## [Task item]
Write out the listing again, exactly as it appears below.

## [Supplied material]
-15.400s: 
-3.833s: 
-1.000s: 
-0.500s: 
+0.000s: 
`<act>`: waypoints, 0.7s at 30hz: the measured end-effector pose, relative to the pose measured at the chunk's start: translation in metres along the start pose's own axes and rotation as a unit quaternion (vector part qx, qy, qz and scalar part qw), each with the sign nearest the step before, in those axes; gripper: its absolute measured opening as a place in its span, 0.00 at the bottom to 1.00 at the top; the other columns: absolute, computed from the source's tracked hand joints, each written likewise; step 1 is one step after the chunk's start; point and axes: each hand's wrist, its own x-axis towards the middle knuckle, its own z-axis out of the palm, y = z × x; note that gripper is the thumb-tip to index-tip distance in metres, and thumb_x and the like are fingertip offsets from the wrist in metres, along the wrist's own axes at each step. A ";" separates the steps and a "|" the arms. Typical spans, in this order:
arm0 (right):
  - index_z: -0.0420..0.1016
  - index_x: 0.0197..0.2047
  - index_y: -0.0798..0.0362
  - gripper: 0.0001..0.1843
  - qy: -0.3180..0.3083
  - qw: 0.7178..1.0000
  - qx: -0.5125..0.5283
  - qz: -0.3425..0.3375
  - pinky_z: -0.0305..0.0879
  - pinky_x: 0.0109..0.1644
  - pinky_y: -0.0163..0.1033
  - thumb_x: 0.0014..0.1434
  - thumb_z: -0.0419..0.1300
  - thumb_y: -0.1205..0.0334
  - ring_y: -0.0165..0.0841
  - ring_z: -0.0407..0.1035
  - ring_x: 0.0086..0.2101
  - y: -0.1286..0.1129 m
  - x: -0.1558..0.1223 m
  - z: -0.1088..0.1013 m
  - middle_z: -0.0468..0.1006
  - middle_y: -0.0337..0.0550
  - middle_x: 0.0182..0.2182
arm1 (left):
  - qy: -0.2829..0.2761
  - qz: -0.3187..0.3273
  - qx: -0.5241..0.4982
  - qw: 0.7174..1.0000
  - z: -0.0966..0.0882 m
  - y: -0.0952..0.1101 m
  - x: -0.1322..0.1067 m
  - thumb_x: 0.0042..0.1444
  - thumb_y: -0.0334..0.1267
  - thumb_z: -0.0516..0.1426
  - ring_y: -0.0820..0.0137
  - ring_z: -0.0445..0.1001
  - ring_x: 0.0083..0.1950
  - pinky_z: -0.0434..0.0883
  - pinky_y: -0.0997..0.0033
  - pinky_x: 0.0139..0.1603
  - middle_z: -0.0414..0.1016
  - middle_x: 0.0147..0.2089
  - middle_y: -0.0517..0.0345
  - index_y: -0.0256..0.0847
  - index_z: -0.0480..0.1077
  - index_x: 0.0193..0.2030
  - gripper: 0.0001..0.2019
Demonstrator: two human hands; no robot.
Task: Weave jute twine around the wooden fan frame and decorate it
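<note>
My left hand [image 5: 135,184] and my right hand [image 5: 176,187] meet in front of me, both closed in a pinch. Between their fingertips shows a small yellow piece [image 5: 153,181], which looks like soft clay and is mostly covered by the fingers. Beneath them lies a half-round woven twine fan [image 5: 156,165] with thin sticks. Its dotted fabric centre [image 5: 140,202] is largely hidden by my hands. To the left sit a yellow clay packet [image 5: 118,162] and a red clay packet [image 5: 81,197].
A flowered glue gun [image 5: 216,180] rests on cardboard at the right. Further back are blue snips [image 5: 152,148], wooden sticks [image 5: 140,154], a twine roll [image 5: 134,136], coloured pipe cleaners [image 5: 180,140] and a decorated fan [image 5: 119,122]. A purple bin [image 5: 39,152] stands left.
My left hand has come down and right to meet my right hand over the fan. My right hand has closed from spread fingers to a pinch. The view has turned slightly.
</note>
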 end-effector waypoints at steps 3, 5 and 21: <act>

## [Solution for this exercise]
-15.400s: 
-3.833s: 
-1.000s: 
-0.500s: 
+0.000s: 
`<act>`: waypoints, 0.7s at 30hz: the measured end-effector pose, relative to the pose measured at the chunk's start: translation in metres along the start pose's own axes and rotation as a unit quaternion (vector part qx, qy, qz and scalar part qw), each with the sign nearest the step before, in those axes; gripper: its absolute measured opening as a place in its span, 0.00 at the bottom to 1.00 at the top; the other columns: absolute, computed from the source's tracked hand joints, each written likewise; step 1 is one step after the chunk's start; point and axes: each hand's wrist, its own x-axis towards the middle knuckle, its own z-axis out of the palm, y = z × x; note that gripper is the thumb-tip to index-tip distance in metres, and thumb_x and the like are fingertip offsets from the wrist in metres, along the wrist's own axes at each step. A ";" separates the steps and a "|" the arms. Typical spans, in this order:
arm0 (right):
  - index_z: -0.0420..0.1016
  - index_x: 0.0197..0.2047
  - index_y: -0.0798..0.0362
  - gripper: 0.0001..0.1843
  - qy: -0.3180..0.3083
  - qw: 0.7178..1.0000
  - qx: -0.5125..0.5283
  - qz: -0.3425..0.3375
  - pinky_z: -0.0305..0.0879
  - pinky_x: 0.0109..0.1644
  - pinky_y: -0.0163..0.1033
  - thumb_x: 0.0014..0.1434
  - thumb_z: -0.0419..0.1300
  - thumb_y: -0.1205..0.0334
  - ring_y: -0.0165..0.0841
  - ring_z: -0.0407..0.1035
  - ring_x: 0.0086..0.2101
  - y: -0.1286..0.1129 m
  - x: -0.1558..0.1223 m
  - z: -0.1088..0.1013 m
  - middle_z: -0.0468..0.1006
  - middle_y: -0.0337..0.0550
  - middle_x: 0.0182..0.2182
arm1 (left):
  - qy: -0.2829..0.2761
  - qz: -0.3187..0.3273
  - qx: -0.5241..0.4982
  - qw: 0.7174..1.0000
  - z: -0.0966..0.0882 m
  - y: -0.0952..0.1101 m
  - x: -0.1322..0.1067 m
  - thumb_x: 0.0042..0.1444
  - thumb_y: -0.0334..0.1267
  - thumb_z: -0.0516..0.1426
  - ring_y: -0.0820..0.0137
  - ring_z: -0.0445..0.1001
  - ring_x: 0.0083..0.1950
  - pinky_z: -0.0434..0.0883
  - pinky_y: -0.0997..0.0033
  - pinky_x: 0.0139..0.1603
  - middle_z: -0.0414..0.1016
  - middle_x: 0.0147..0.2089
  - middle_y: -0.0517..0.0345
  - index_y: -0.0256..0.0847
  - index_z: -0.0480..0.1077
  - index_x: 0.0193..0.2030
  - gripper: 0.0001..0.2019
Demonstrator: two human hands; no robot.
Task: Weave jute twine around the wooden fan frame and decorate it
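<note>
My left hand [image 5: 135,184] and my right hand [image 5: 176,187] meet in front of me, both closed in a pinch. Between their fingertips shows a small yellow piece [image 5: 153,181], which looks like soft clay and is mostly covered by the fingers. Beneath them lies a half-round woven twine fan [image 5: 156,165] with thin sticks. Its dotted fabric centre [image 5: 140,202] is largely hidden by my hands. To the left sit a yellow clay packet [image 5: 118,162] and a red clay packet [image 5: 81,197].
A flowered glue gun [image 5: 216,180] rests on cardboard at the right. Further back are blue snips [image 5: 152,148], wooden sticks [image 5: 140,154], a twine roll [image 5: 134,136], coloured pipe cleaners [image 5: 180,140] and a decorated fan [image 5: 119,122]. A purple bin [image 5: 39,152] stands left.
My left hand has come down and right to meet my right hand over the fan. My right hand has closed from spread fingers to a pinch. The view has turned slightly.
</note>
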 end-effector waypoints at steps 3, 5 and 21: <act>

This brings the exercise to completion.